Possible problem with optimization of Memory Barriers in C2 compiler
Vladimir Kozlov
vladimir.kozlov at oracle.com
Mon Feb 11 11:05:29 PST 2013
Martin,
An other issue here is aliasing of membars. The reason we have 3 membars
at this part of code is they are aliased to different memory slices (see
memory Proj nodes below) but post_store_load_barrier() treat them as
wide (C2 bottom type) barriers. Which is correct since in hardware they
are wide. Membars are generated in Parse::do_put_xxx() method. And I
need to ask around why we don't use one fat membar there.
Thanks,
Vladimir
328 StoreI === 324 325 327 58 [[ 329 329 332 335 ]]
@TestRAW$TestData+12 *, name=a, idx=10; Volatile!
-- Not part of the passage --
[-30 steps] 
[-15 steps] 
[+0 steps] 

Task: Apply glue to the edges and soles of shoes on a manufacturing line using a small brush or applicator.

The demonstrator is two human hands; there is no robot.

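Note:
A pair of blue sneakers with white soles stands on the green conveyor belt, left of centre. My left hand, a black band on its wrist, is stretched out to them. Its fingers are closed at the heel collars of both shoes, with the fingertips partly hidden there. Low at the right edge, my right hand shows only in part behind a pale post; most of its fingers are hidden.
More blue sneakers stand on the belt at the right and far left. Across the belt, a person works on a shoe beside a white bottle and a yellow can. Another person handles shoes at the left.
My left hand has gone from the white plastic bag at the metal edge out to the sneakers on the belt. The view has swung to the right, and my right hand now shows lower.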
Memory:
@TestRAW$TestData:NotNull+12 *, name=a, idx=10; !jvms: TestRAW::actor1 @
bci:2 TestRAW$runner1::run @ bci:40
329 MemBarVolatile === 324 1 328 1 1 328 [[ 330 331 ]] !jvms:
TestRAW::actor1 @ bci:2 TestRAW$runner1::run @ bci:40
331 Proj === 329 [[ 326 ]] #2 Memory: @TestRAW$TestData+12 *,
name=a, idx=10; !jvms: TestRAW::actor1 @ bci:2 TestRAW$runner1::run @ bci:40
332 MemBarVolatile === 330 1 325 1 1 328 [[ 333 334 ]] !jvms:
TestRAW::actor1 @ bci:2 TestRAW$runner1::run @ bci:40
334 Proj === 332 [[ 326 335 339 ]] #2 Memory: @BotPTR *+bot,
idx=Bot; !jvms: TestRAW::actor1 @ bci:2 TestRAW$runner1::run @ bci:40
335 MemBarVolatile === 333 1 334 1 1 328 [[ 336 337 ]] !jvms:
TestRAW::actor1 @ bci:2 TestRAW$runner1::run @ bci:40
337 Proj === 335 [[ 326 ]] #2 Memory: @TestRAW+16 *,
name=start_trigger, idx=5; !jvms: TestRAW::actor1 @ bci:2
TestRAW$runner1::run @ bci:40
339 LoadI === 315 334 338 [[ 351 340 358 ]]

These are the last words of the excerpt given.